A comrade, his superior had told him.Peng Yongcheng didn’t press further, because to him, this was only natural. As an undercover operative, he had worked in Shanghai, Beiping, Wuhan… sometimes as a temporary liaison, other times leading long-term operations. In all those missions, every underground comrade who fought alongside him was a companion—someone he could entrust with his life and everything he had.

But the word "companion" didn’t come so naturally to Ren Shaobai before him.

Perhaps it was because he had been disconnected from the organization for too long, or perhaps he had never truly operated as part of a team and couldn’t grasp that unconditional trust between links in the same chain.

In Ren Shaobai’s mind, even with shared political convictions, even when following orders to carry out secret and dangerous missions together, trust in a companion was conditional. He thought this way and assumed the other person did too—that the promised trust during their first meeting was just lip service, without real meaning.

“I see,” Peng Yongcheng said after realizing this. “Whether it was the batch of arms delivered to the liberated areas last time or the rescue of General Han this time, you treated them as Certificates of Allegiance.”

Ren Shaobai stiffened.

This had been his unspoken worry ever since awakening from dormancy—that he hadn’t done enough to prove himself to the organization, that they might still see him as a double agent after years embedded in the Nationalist apparatus. He feared an unspoken barrier existed between them. So, he sought to prove himself, again and again, through his actions.

He was insecure, Peng Yongcheng suddenly realized.

“It’s good you said it. Otherwise, every time I saw you, you seemed so composed—I had no idea this was what you were thinking.” Peng Yongcheng thought of his younger brother, who would have been around Ren Shaobai’s age if he hadn’t been lost during the refugee exodus in ’37. The thought made him patient beyond mere understanding.

“You don’t have to treat every mission as a Certificate of Allegiance.
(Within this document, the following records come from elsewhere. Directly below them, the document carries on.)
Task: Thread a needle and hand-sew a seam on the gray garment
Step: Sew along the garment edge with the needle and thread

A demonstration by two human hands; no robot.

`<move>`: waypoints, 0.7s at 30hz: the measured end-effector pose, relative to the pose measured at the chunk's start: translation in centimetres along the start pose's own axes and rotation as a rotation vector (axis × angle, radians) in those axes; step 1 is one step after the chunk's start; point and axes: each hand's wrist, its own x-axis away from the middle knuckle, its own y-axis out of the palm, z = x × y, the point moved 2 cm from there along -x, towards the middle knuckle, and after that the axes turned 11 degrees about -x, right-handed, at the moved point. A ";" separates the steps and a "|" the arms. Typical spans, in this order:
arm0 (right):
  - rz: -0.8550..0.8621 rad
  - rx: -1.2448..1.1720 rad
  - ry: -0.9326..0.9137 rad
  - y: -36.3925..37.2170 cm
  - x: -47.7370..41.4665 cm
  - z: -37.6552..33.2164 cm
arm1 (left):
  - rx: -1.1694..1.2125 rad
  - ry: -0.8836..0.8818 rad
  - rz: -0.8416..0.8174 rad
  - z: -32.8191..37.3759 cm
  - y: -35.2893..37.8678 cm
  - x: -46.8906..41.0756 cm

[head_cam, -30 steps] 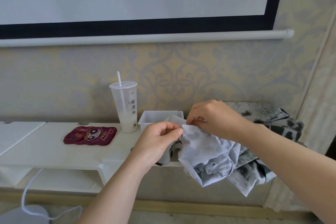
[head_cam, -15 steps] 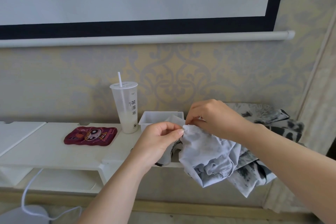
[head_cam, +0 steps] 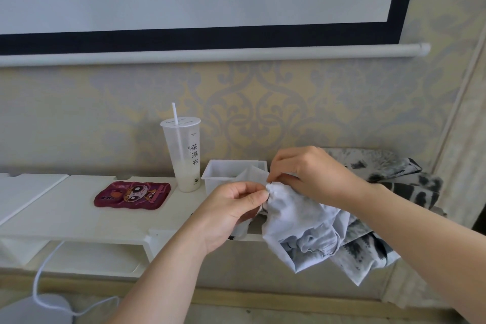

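Both forearms up from below, meeting at one gathered edge of the gray garment (head_cam: pixel 297 221). Left hand (head_cam: pixel 231 208) thumb side up, thumb and forefinger closed in a pinch on that bunched edge, other fingers curled under. Right hand (head_cam: pixel 307 173) in from the right, knuckles up, wrist bent down, fingers curled, fingertips nipping the same edge just above and right of the left grip. Both grips closed on cloth, nearly touching each other.

Counted:
- two hands
- one gray garment
- one black-and-white patterned cloth (head_cam: pixel 410 187) behind and right of the right grip
- one white open box (head_cam: pixel 223 173) just behind the two grips
- one tall clear cup (head_cam: pixel 184 155) left of the box, a little milky liquid in its bottom
- one white straw (head_cam: pixel 175 113) in the cup
- one dark-red cartoon case (head_cam: pixel 132 196) flat on the desk (head_cam: pixel 65 216), well left of the left grip
- one white cable (head_cam: pixel 43 263) hanging below and far left

Gray garment: pale bluish gray, soft, wrinkled, faintly mottled. Puckered tight at the pinch, then falling below and right of the grips in loose folds over the desk's front edge, lowest corner hanging free. One flap raised behind the grips, in front of the box's near wall. Right side lying against the patterned cloth. Stitching at the pinched edge too small to make out.
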 end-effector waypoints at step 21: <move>0.162 -0.344 0.359 -0.7 0.6 -0.6 | 0.045 0.058 0.072 0.7 -0.1 -0.4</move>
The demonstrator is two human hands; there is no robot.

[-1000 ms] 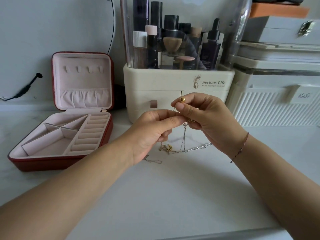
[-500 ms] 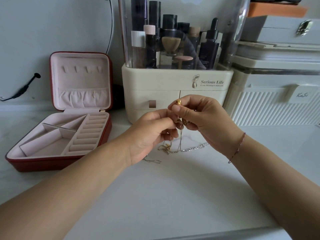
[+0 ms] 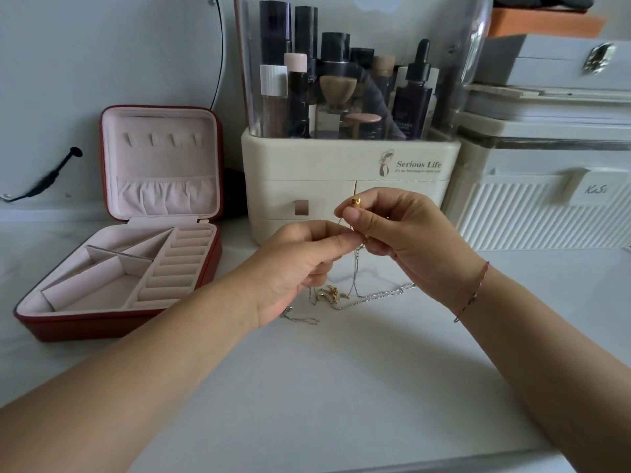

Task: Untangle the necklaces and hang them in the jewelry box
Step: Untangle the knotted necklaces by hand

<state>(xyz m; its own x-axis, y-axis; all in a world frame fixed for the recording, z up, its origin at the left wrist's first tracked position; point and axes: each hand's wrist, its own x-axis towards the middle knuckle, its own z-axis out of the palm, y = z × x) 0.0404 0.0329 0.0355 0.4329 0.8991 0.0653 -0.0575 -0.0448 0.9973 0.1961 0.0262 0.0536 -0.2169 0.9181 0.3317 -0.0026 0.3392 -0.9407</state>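
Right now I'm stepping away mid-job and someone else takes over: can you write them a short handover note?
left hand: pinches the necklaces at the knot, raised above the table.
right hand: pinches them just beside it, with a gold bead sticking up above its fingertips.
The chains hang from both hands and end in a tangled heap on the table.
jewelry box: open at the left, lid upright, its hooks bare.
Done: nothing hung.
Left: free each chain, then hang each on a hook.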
You don’t need to submit one. I don’t know how you and your former Silkworm Keeper reached an understanding on this, but it’s fine—we’ll take it slow. Still, I hope one day you’ll see me as a companion you can truly trust. And by trust, I don’t just mean not suspecting me of acting behind your back, but not doubting my unconditional faith in you. A bit convoluted, isn’t it? But that’s the idea. I think you’ll understand—consider it part of building relationships, especially in our line of work.”

Listening to Peng Yongcheng’s words, Ren Shaobai’s restless urgency gradually settled. After a moment of silence, he murmured, “I understand.”

Peng Yongcheng smiled like an indulgent elder brother. “Also, when I said I’d handle General Han’s next steps without you, it wasn’t to exclude you. Your absence is part of my plan.”